*Exercise*: In the material below, how many lines contain the string "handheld"? Reply with the number only.

*Collected material*:
+---+

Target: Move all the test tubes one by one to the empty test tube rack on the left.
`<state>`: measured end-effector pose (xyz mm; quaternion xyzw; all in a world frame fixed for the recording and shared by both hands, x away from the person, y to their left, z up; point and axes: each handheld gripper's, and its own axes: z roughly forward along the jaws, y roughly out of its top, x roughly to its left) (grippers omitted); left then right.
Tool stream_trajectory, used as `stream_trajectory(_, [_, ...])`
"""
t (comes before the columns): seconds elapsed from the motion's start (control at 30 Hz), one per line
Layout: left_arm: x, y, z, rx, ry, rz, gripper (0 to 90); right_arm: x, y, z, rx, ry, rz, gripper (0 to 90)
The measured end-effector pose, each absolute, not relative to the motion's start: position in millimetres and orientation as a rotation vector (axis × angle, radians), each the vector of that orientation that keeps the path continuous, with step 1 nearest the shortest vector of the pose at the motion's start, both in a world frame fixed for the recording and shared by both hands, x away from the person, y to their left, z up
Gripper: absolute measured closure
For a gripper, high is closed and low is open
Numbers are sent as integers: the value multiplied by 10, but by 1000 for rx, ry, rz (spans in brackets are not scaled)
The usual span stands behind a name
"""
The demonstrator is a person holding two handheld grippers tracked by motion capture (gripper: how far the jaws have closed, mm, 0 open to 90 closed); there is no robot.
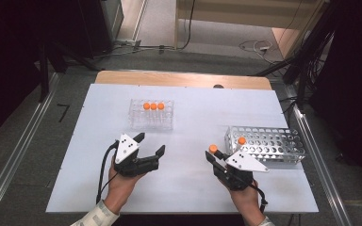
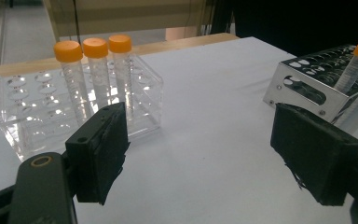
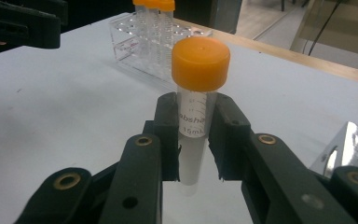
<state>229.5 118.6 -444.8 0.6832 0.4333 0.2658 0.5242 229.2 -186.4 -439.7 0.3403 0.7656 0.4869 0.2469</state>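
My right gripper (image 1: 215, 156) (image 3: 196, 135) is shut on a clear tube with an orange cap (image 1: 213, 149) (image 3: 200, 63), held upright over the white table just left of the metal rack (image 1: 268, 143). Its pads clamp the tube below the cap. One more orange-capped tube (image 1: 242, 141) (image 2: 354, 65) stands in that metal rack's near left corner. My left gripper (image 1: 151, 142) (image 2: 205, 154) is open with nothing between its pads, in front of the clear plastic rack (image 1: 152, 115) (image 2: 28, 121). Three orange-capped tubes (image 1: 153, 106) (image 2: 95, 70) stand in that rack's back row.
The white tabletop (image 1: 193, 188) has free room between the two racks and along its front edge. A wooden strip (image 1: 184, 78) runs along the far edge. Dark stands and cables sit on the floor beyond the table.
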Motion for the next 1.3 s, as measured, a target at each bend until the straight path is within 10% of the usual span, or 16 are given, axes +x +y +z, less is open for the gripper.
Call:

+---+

*Solution to this task*: 2